Problem to solve:
Transcribe word for word the section of the records below that opens with the line containing "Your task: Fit" and closes with the line containing "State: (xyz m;"; drop every picture.

(Stored items)
++++++++++
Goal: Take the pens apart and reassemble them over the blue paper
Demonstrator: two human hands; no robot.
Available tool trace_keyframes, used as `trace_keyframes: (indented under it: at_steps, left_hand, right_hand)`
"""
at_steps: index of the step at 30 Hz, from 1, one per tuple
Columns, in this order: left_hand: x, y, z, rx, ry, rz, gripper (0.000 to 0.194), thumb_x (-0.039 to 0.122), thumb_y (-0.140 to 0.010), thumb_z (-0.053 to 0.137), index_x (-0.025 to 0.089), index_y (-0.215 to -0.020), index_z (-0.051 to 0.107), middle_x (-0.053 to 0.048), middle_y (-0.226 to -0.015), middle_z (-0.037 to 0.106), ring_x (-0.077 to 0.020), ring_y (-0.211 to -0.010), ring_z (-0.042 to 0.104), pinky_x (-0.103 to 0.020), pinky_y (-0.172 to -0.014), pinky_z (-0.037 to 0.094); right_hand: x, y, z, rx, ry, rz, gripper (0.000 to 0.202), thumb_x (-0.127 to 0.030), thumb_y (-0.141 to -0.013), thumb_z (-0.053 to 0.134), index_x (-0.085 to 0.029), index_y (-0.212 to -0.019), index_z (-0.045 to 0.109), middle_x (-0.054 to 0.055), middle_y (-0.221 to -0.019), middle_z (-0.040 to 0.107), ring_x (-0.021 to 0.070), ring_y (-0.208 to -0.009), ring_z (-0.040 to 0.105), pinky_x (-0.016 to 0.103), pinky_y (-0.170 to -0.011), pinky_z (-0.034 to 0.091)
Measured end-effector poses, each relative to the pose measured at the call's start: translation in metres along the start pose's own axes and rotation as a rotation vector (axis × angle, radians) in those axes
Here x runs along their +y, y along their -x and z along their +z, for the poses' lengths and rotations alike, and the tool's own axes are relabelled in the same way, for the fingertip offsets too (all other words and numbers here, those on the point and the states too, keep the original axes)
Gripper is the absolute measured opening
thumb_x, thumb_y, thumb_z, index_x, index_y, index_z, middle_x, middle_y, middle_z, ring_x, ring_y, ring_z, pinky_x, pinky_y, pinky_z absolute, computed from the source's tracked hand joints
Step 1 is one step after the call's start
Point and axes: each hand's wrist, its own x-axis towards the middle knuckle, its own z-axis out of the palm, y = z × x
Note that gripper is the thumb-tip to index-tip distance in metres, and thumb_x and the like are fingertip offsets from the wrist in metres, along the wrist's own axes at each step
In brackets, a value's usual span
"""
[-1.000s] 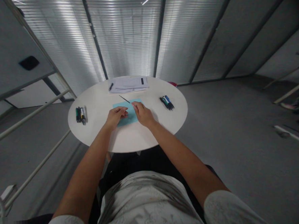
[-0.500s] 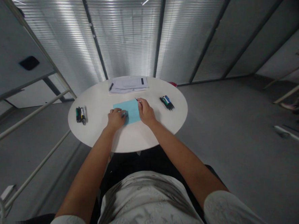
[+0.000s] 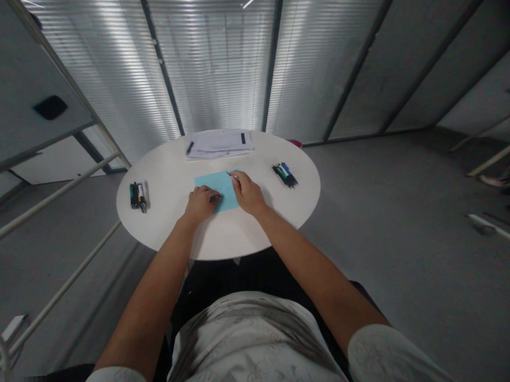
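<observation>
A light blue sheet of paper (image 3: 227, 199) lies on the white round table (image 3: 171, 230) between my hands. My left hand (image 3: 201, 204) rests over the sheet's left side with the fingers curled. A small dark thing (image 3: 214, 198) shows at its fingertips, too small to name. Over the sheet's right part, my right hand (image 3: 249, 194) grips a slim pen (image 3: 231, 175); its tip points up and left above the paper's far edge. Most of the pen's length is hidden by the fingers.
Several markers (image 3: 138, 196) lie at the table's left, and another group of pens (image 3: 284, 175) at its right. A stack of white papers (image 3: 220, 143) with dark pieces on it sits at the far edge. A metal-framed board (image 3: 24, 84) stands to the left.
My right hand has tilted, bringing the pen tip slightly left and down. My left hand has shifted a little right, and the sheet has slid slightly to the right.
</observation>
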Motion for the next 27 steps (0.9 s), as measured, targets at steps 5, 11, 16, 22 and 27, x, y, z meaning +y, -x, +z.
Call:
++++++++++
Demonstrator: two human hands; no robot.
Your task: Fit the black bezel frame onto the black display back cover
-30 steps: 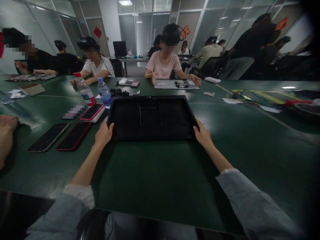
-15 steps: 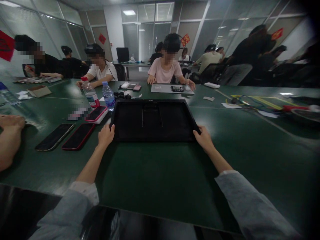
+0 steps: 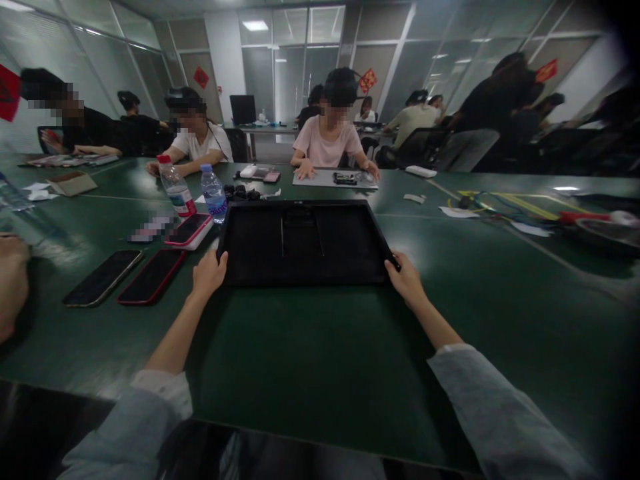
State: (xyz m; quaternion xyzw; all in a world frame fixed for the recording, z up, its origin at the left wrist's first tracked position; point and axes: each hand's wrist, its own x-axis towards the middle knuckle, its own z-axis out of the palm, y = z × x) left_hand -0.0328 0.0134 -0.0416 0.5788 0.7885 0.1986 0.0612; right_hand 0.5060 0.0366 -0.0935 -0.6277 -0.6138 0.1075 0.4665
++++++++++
Reply to the task:
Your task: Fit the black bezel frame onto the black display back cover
-30 steps: 
-15 steps: 
+0 steps: 
State: (xyz m; quaternion xyzw; all in a world frame fixed for the recording, z up, its origin at the left wrist's first tracked position; point and axes: each hand's wrist, its own x-axis towards the middle knuckle, its own z-axis out of the palm, y = z × x) left_hand -0.0328 0.0134 -0.0416 0.5788 0.7885 0.1986 0.0612; right_hand 0.5060 0.0366 -0.0935 -0.6277 -0.6138 0.1075 0.4665

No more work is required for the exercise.